- **Given data**
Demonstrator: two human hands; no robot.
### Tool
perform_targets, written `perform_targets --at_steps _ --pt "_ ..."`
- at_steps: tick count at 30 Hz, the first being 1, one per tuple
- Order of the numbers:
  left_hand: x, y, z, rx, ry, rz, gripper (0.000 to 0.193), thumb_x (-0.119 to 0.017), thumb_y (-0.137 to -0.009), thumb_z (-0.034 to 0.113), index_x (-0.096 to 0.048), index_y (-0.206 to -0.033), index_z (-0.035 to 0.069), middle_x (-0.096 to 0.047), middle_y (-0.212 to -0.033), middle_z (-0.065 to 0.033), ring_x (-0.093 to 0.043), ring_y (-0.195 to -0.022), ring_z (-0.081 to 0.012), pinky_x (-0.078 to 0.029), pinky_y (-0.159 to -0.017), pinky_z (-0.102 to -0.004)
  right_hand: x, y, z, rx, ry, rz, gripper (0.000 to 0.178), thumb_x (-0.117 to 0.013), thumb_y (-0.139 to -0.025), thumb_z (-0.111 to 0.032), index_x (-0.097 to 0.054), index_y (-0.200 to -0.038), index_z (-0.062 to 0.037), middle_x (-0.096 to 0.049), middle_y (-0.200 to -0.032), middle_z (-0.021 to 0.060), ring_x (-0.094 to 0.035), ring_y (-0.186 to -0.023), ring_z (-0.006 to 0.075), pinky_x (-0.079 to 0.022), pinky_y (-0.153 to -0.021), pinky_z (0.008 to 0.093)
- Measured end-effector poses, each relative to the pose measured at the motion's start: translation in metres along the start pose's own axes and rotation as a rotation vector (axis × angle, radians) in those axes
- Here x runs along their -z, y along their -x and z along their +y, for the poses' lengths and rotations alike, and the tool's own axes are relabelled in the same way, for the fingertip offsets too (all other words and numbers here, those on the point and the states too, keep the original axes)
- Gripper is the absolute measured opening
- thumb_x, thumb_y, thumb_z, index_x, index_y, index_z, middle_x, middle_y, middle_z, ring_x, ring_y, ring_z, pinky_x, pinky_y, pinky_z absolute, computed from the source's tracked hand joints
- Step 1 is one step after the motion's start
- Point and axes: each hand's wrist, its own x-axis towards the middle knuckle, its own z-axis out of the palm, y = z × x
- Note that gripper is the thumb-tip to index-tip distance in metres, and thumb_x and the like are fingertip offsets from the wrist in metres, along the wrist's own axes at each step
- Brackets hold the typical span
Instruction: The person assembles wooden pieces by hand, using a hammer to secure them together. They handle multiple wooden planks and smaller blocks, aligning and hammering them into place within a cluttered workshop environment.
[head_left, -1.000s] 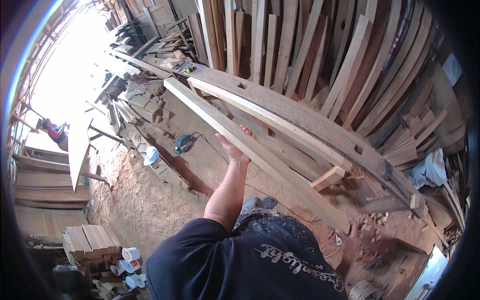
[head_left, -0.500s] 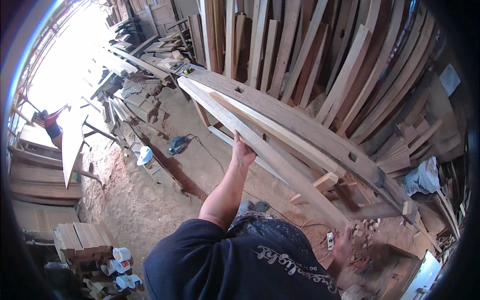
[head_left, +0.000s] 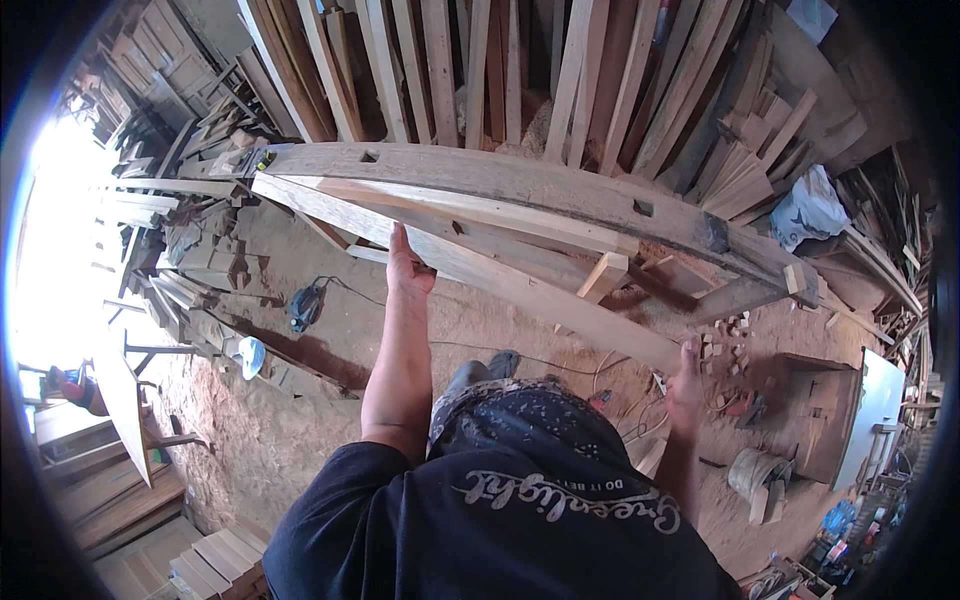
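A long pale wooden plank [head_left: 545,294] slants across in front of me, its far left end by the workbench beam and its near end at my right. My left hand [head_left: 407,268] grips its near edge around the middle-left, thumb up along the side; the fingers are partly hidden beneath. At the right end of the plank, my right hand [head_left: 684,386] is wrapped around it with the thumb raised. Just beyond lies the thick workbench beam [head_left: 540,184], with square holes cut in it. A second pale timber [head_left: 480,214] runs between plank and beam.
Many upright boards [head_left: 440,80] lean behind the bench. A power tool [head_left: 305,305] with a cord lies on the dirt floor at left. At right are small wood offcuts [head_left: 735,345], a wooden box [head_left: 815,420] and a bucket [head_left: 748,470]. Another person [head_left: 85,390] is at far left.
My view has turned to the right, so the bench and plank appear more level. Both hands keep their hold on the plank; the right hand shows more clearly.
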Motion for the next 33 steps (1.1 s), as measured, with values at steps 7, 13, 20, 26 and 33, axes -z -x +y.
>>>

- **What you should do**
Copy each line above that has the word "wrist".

- **Exercise solution**
- Point and axes: each hand's wrist, its own x-axis towards the middle knuckle, its own z-axis out of the palm, y = z × x
- Note that gripper is the thumb-tip to index-tip distance in metres, and thumb_x and the like are fingertip offsets from the wrist in metres, along the wrist's own axes at each step

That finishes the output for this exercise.